My goal for this project was to produce successful “face morphs” between different people. Throughout the project, I utilized techniques like Delaunay triangulation, affine transformation, and interpolation to create face morph animations, compute the mean face of a population, and develop a caricature of my own face.
I chose to morph these two photographs of Andrew Garfield and Jesse Eisenberg, both taken by Martin Schoeller.
To start, I used the provided tool to select points corresponding to key facial features like the eyes, nose, mouth, and face shape; I added additional points in the corners of the images. I generated Delaunay triangulations based on 120 correspondence points from each image. I also averaged the two sets of correspondence points to find the midway shape, the triangulation of which I'll use for the morph sequence.
Equipped with triangulations for the source and target images, I was ready to compute the midway face. Treating them as target triangles, I iterated through each triangle from the midway triangulation and calculated the affine transformation matrix mapping source vertices to their corresponding target vertices.
Since direct warping can leave gaps, I performed inverse warping by using the inverse transformation matrix to map the target triangles to the source triangles. Generating a polygon mask for each triangle allowed me to warp all of its pixels at once instead of iterating through them manually.
Finally, given the warped triangles, I used nearest neighbor sampling to populate the pixels of the warped image with the corresponding colors from the original; cross-dissolving the two images produces the final midway face.
I only included correspondence points on their faces, so there’s a tiny bit of artifacting in the warped image of Andrew Garfield. However, the midway face still does a pretty good job of blending both Andrew Garfield and Jesse Eisenberg’s features, most notably the eyes, chin, and mouth.
warp_frac represents the weight each image has on the midway shape, while dissolve_frac represents the weight each image has in the cross-dissolve. To create my morph sequence, I repeated the process from Part II with weights in the range of [0, 1]. I created the final .gif to the right using 51 distinct frames to smoothly morph Jesse Eisenberg into Andrew Garfield.
While the face morph itself looks smooth, my starting images have different hairstyles, clothes, etc., making certain aspects of the transformation less seamless.
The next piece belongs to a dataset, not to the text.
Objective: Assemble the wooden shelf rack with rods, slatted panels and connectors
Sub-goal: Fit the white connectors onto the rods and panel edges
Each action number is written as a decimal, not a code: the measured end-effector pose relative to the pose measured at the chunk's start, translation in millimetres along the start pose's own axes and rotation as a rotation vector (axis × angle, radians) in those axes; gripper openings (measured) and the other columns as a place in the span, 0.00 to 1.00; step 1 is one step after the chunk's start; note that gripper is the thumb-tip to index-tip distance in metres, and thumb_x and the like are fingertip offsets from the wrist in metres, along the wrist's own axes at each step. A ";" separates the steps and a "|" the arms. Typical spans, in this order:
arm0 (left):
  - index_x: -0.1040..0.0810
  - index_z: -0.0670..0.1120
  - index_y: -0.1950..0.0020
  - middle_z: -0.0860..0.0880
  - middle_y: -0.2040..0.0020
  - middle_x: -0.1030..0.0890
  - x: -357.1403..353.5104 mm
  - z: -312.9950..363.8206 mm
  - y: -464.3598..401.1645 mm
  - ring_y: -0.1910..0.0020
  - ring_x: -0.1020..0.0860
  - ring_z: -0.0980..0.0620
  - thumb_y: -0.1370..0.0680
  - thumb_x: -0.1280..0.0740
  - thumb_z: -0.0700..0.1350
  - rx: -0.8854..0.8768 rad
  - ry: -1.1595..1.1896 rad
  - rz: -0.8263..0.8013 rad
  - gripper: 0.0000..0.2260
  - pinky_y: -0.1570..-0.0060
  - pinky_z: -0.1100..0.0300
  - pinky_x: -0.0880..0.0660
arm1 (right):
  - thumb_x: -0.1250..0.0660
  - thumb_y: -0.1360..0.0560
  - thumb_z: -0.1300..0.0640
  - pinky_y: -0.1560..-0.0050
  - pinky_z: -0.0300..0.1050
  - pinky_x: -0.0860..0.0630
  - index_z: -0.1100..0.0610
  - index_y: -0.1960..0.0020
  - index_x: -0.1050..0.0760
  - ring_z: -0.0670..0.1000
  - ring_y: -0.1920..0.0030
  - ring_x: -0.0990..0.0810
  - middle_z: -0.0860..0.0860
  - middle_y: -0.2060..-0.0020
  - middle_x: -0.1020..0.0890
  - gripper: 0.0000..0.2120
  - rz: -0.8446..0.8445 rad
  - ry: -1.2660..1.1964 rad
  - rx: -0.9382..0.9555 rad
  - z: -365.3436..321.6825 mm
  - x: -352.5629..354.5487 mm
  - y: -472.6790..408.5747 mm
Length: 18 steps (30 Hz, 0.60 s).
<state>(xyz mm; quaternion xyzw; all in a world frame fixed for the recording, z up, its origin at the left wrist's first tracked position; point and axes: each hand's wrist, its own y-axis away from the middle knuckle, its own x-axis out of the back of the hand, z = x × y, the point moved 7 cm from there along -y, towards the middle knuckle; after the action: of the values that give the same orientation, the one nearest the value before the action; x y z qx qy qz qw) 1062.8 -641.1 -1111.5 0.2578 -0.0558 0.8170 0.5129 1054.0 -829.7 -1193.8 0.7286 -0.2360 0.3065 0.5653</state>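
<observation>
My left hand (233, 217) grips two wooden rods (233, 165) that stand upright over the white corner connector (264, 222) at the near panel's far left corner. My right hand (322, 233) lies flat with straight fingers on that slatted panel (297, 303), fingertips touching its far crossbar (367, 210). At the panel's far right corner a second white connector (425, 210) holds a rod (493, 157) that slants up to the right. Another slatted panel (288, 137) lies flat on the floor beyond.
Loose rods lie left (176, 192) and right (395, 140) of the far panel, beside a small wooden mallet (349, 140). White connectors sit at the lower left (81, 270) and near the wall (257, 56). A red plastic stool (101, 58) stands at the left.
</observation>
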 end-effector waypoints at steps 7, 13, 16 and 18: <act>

I applied techniques from the previous parts at a larger scale by computing the average face from the Danes dataset, which contains 37 images. I first parsed through the .asf files to obtain the correspondence points from each image, then averaged all of the points together to obtain the average shape overall. Following my procedure from Part II, I warped each face to the average shape and cross-dissolved all of the results together to produce the final composite face. I also took the average faces from the male (30 photos) and female (7 photos) subsets, and found that the average male face overpowers the overall average.
Finally, I warped my own face to the average shapes and vice versa. Though warping my face didn't go so well, the average faces mapped relatively well to my face shape.
I can also produce caricatures of my own face by extrapolating from the population mean obtained in the previous part. To do so, I warp my face to the shape determined by the formula alpha * mean_face + (1 - alpha) * my_face, where alpha is a constant value that represents the intensity of my unique features. A negative alpha value accentuates my facial features, while a positive alpha value decreases the strength of my own features and increases those of the average.
I was inspired by the film Everything Everywhere All At Once to create a morphing music video between 12 different multiverse variants of Evelyn. I selected 38 correspondence points for each image, created morph sequences between different pairs of images, and combined the sequences to create the final video linked below, which consists of 286 unique frames.
I participated in a morphing music video with Rohan Gulati, Shuai Zhou, Kelly Yeh, Jaewon Lee, and Jennifer Yin, other students enrolled in this class. Each of us selected 43 correspondence points for our own face and created morph sequences between our face and everyone else's; Jaewon Lee then edited all of our morphs together. The entire sequence contains 11916 frames.
Finally, I experimented with changing my gender based on the average male face from this collection. I manually cropped and aligned the images, picked correspondence points, and followed the procedure from previous parts to morph my face to male. I created morphs using only the midway shape, only the appearance, and both, which I think produced the best result.